MATERIALS PROVIDED ▸
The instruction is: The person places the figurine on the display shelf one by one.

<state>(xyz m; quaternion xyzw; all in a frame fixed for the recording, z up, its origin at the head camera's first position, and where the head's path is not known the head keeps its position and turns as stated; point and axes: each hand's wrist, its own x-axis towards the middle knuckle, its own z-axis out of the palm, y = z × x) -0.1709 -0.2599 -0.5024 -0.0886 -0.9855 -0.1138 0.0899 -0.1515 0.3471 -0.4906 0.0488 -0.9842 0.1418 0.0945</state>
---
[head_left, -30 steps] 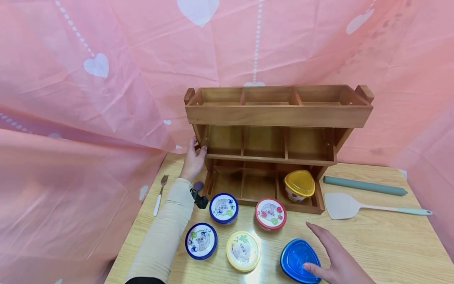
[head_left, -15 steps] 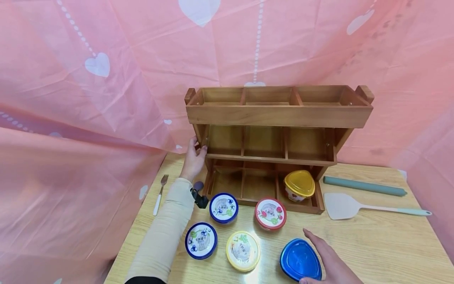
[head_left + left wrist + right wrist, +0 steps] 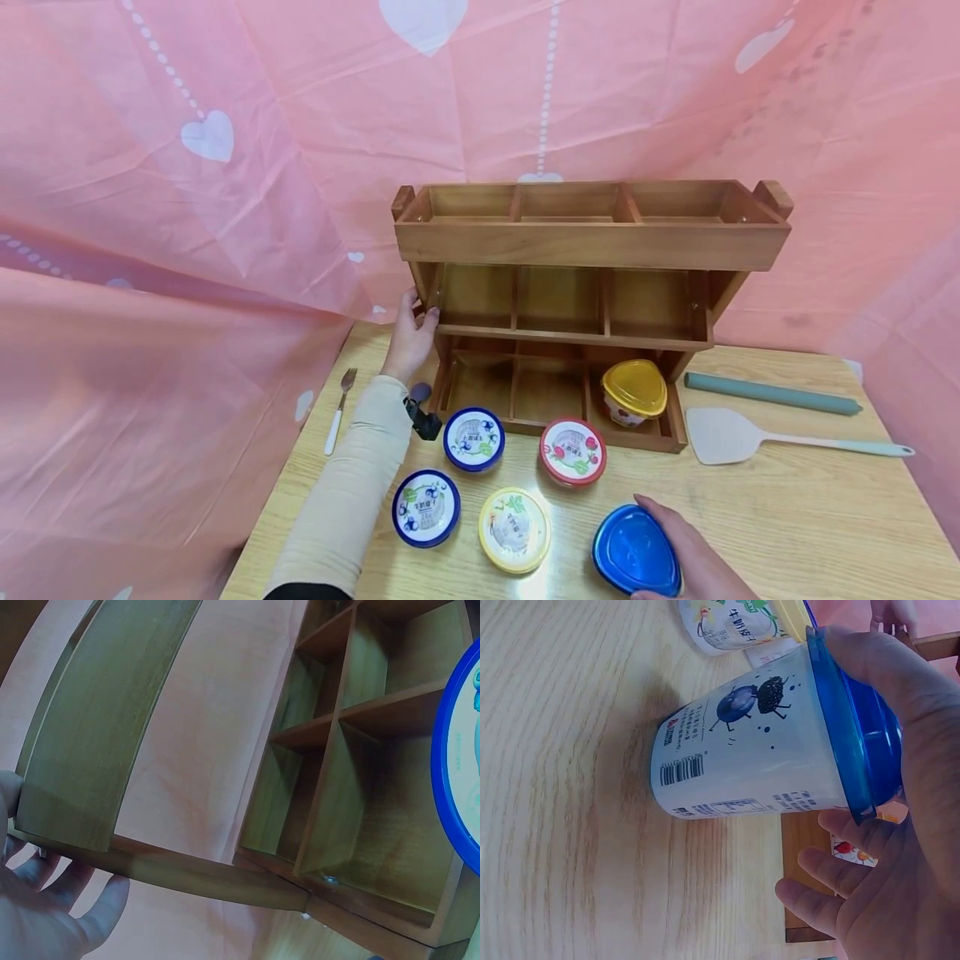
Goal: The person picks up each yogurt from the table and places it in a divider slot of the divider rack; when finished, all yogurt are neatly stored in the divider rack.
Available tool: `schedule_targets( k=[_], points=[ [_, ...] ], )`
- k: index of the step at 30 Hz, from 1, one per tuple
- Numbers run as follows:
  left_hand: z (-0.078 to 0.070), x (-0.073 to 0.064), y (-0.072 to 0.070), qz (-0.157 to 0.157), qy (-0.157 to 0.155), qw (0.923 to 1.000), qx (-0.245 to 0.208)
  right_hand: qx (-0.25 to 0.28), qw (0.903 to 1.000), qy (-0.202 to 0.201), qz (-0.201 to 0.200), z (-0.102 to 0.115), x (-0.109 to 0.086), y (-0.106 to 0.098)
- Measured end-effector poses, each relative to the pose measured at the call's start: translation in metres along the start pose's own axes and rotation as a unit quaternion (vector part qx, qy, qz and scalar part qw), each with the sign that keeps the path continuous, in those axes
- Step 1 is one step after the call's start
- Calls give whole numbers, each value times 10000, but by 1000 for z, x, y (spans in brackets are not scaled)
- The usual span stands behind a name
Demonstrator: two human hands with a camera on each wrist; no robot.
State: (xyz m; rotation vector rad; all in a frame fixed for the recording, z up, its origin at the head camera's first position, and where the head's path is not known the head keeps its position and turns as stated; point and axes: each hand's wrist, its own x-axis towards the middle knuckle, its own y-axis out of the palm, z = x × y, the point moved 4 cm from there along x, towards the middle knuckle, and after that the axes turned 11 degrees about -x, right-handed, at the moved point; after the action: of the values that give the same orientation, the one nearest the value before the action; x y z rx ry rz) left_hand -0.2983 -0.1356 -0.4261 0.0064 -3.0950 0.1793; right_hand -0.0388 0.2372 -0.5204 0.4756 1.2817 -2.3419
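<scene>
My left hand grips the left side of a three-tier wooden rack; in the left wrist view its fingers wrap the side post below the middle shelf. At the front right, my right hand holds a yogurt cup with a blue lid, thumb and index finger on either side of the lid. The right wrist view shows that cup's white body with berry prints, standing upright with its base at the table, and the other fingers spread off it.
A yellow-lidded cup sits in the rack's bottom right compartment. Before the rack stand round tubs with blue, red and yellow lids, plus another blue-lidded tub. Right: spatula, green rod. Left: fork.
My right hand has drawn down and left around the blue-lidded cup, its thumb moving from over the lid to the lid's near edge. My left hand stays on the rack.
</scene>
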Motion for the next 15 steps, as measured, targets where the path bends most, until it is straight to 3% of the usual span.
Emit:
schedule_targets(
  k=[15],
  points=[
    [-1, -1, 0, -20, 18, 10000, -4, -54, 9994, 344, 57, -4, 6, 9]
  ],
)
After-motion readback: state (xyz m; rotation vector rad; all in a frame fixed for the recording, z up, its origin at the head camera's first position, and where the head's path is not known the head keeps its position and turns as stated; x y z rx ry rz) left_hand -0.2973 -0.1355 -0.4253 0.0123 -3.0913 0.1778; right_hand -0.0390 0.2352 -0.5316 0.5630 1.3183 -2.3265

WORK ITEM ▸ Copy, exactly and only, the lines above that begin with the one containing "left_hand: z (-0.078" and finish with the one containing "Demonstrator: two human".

ANSWER TO THE EXERCISE ▸
  left_hand: z (-0.078 to 0.070), x (-0.073 to 0.064), y (-0.072 to 0.070), qz (-0.157 to 0.157), qy (-0.157 to 0.155), qw (0.923 to 1.000), qx (-0.245 to 0.208)
  right_hand: qx (-0.25 to 0.28), qw (0.903 to 1.000), qy (-0.202 to 0.201), qz (-0.201 to 0.200), z (-0.102 to 0.115), x (-0.109 to 0.086), y (-0.106 to 0.098)
- Measured end-effector poses, each relative to the pose measured at the call's start: translation in metres along the start pose's own axes and rotation as a unit quaternion (vector part qx, qy, qz and scalar part qw), each with the sign that keeps the path continuous, in those axes
- Step 1 is one step after the call's start
- Calls give whole numbers, each value times 10000, but by 1000 for z, x, y (spans in brackets are not scaled)
- The usual span stands behind a name
Demonstrator: two human hands with a camera on each wrist; no robot.

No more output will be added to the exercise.